» **Task**
Going line by line through the entries below, count those that contain "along". Give the number by itself.

===== Records

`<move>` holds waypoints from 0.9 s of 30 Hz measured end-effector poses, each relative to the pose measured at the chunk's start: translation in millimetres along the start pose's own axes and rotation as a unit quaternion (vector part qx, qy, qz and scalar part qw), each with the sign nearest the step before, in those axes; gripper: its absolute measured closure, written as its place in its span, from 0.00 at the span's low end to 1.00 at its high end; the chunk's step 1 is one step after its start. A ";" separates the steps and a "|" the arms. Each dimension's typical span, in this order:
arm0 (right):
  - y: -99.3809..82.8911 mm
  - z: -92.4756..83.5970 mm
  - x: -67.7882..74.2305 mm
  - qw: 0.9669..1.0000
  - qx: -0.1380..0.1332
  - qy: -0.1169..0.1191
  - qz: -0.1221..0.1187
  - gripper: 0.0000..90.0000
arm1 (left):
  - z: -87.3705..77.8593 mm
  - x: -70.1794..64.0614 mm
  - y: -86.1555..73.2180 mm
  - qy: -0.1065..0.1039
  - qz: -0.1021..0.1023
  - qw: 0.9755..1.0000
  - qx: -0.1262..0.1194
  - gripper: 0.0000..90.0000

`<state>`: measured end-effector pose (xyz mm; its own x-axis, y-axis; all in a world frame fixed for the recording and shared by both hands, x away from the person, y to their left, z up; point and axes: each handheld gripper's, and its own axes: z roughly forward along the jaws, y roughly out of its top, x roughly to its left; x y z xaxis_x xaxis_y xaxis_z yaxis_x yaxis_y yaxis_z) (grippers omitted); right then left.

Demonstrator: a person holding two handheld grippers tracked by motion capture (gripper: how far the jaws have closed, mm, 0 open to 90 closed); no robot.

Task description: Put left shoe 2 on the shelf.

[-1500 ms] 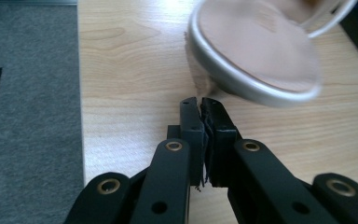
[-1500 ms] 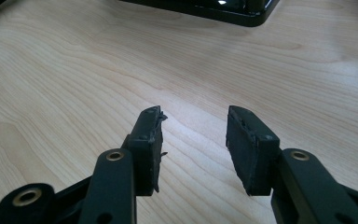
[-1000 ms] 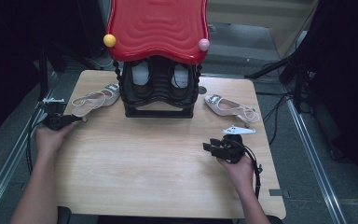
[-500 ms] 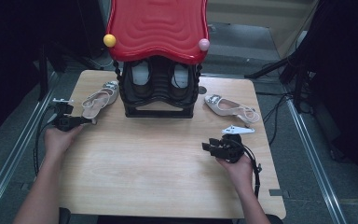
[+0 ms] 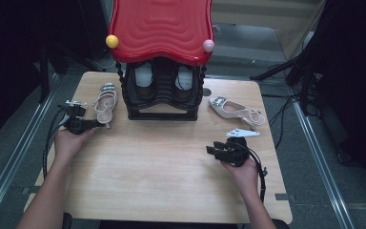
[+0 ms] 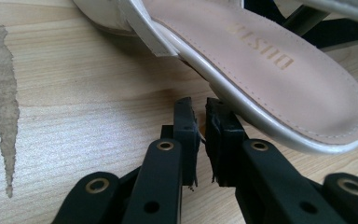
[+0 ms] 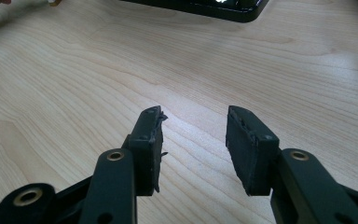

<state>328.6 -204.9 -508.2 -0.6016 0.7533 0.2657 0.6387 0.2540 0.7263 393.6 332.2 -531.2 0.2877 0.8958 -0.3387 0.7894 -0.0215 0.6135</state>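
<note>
Reaching for pale sandal (image 5: 105, 101) left of shoe rack (image 5: 162, 93) | left gripper (image 5: 96, 124) at its heel, jaws narrowly apart, just been opening, apparently empty | sandal's length runs away from person | right gripper (image 5: 211, 150) half-open, idle

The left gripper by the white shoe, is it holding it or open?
Open a crack. The left gripper has just been opening; a narrow gap shows between its jaws with nothing inside, and the white shoe lies on the table just beyond.
</note>
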 end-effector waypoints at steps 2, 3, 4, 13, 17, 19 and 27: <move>0.0 0.3 -0.2 1.000 0.000 -0.001 -0.001 0.63 | 0.1 0.3 -0.1 0.003 -0.001 1.000 -0.002 0.91; 0.0 0.2 -0.1 1.000 0.000 -0.001 -0.001 0.63 | -0.6 1.4 -0.1 0.003 -0.002 1.000 -0.002 0.89; 0.0 0.2 0.1 1.000 0.000 -0.001 -0.001 0.63 | -1.1 2.8 -0.1 0.004 -0.002 1.000 -0.003 0.87; 0.2 0.9 0.3 1.000 0.003 -0.001 -0.003 0.63 | -11.6 13.8 3.2 0.019 -0.023 0.999 -0.016 0.69; 0.3 1.7 0.6 1.000 0.003 -0.001 -0.004 0.63 | -15.1 19.0 5.5 0.019 -0.036 0.999 -0.015 0.63; 0.4 1.9 0.7 1.000 0.003 0.000 -0.004 0.63 | -17.3 20.7 7.0 0.023 -0.041 0.999 -0.020 0.62; 0.3 2.1 0.4 1.000 0.005 -0.002 -0.006 0.63 | -19.9 19.0 19.8 0.033 -0.036 0.999 -0.012 0.63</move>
<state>329.5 -203.2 -509.2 -0.6080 0.7521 0.2543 0.6355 0.2691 0.7237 403.8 357.6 -511.3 0.1928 0.9221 -0.3355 0.7930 0.0550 0.6068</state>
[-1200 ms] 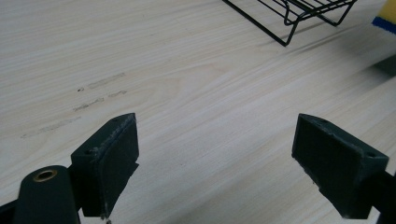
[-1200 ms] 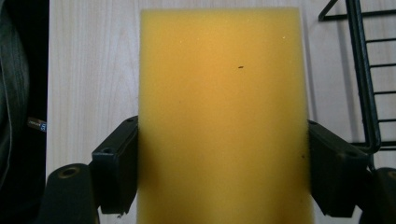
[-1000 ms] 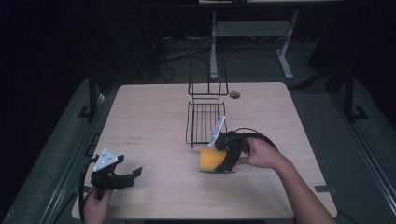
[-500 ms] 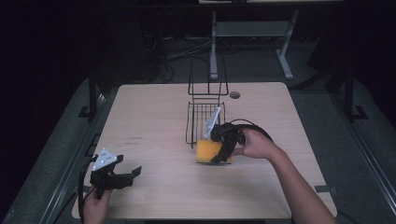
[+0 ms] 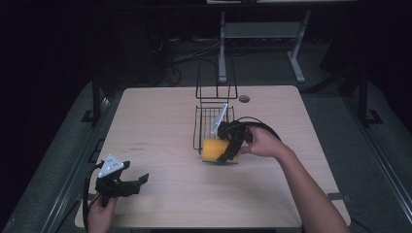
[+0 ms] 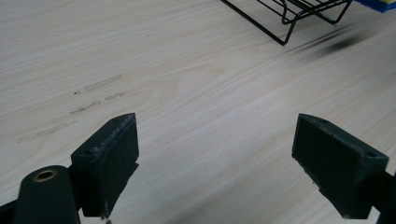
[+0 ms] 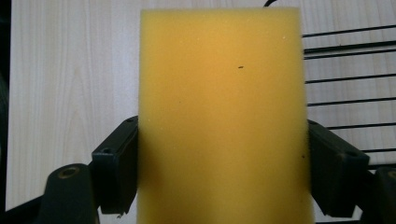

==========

» **Answer area**
2